[Bugfix][CI] ALiBi test case in xformers multi_query_kv_attention (#11301)

5ee10e99 · Nicolò Lucchesi · GitHub · 3dbd2d81 · 5ee10e99 · 5ee10e99
Unverified Commit 5ee10e99 authored Mar 06, 2025 by Nicolò Lucchesi Committed by GitHub Mar 05, 2025
3 changed files
--- a/tests/kernels/test_attention.py
+++ b/tests/kernels/test_attention.py
@@ -17,6 +17,8 @@ if not current_platform.is_rocm():
    from xformers import ops as xops
    from xformers.ops.fmha.attn_bias import BlockDiagonalCausalMask

+    from vllm.attention.backends.xformers import _make_alibi_bias
+
 FLOAT32_BYTES = torch.finfo(torch.float).bits // 8
 # This will change depending on the compute capability.
 # - 512 as a buffer
@@ -345,20 +347,26 @@ def ref_multi_query_kv_attention(
    key: torch.Tensor,
    value: torch.Tensor,
    scale: float,
+    alibi_bias: Optional[list[torch.Tensor]],
    dtype: torch.dtype,
 ) -> torch.Tensor:
    num_seqs = len(cu_seq_lens) - 1
    ref_outputs: list[torch.Tensor] = []
+    if alibi_bias:
+        assert len(alibi_bias) == num_seqs
    for i in range(num_seqs):
        start_idx = cu_seq_lens[i]
        end_idx = cu_seq_lens[i + 1]
        seq_len = end_idx - start_idx

-        # Create attention mask.
-        attn_mask = torch.triu(torch.ones(seq_len, seq_len, dtype=dtype),
-                               diagonal=1)
-        attn_mask = attn_mask * torch.finfo(dtype).min
-        attn_mask = attn_mask.to(dtype=dtype)
+        # Create attention mask.

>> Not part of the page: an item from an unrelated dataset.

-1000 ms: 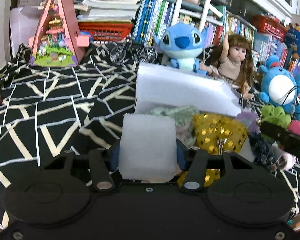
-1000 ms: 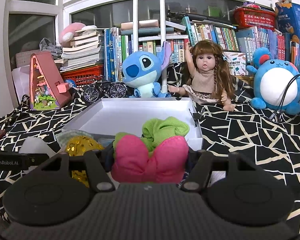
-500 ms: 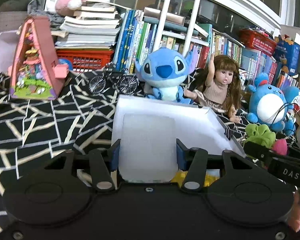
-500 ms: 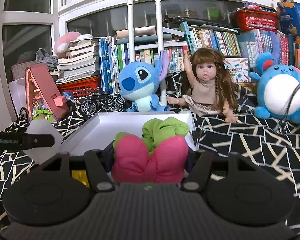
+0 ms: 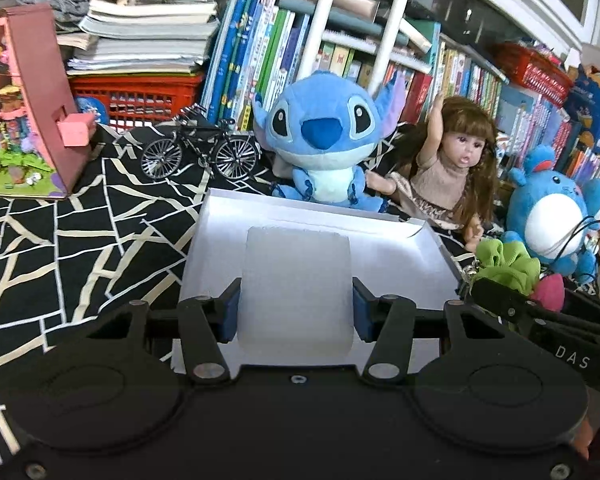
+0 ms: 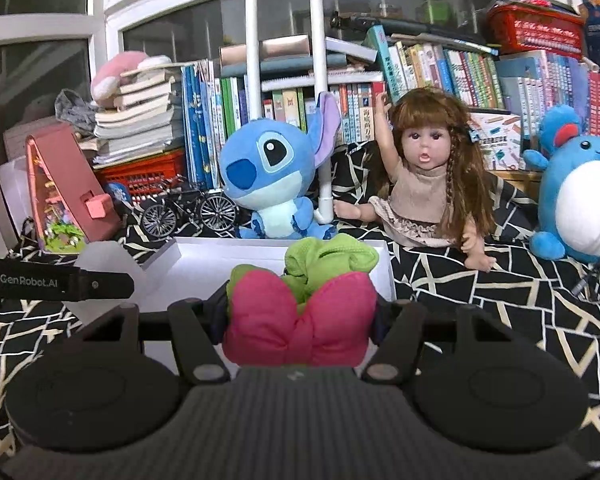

ALiBi already includes a tril causal mask.
+        if alibi_bias:
+            attn_mask = alibi_bias[i]
+        else:
+            attn_mask = torch.triu(torch.ones(seq_len, seq_len, dtype=dtype),
+                                   diagonal=1)
+            attn_mask = attn_mask * torch.finfo(dtype).min
+            attn_mask = attn_mask.to(dtype=dtype)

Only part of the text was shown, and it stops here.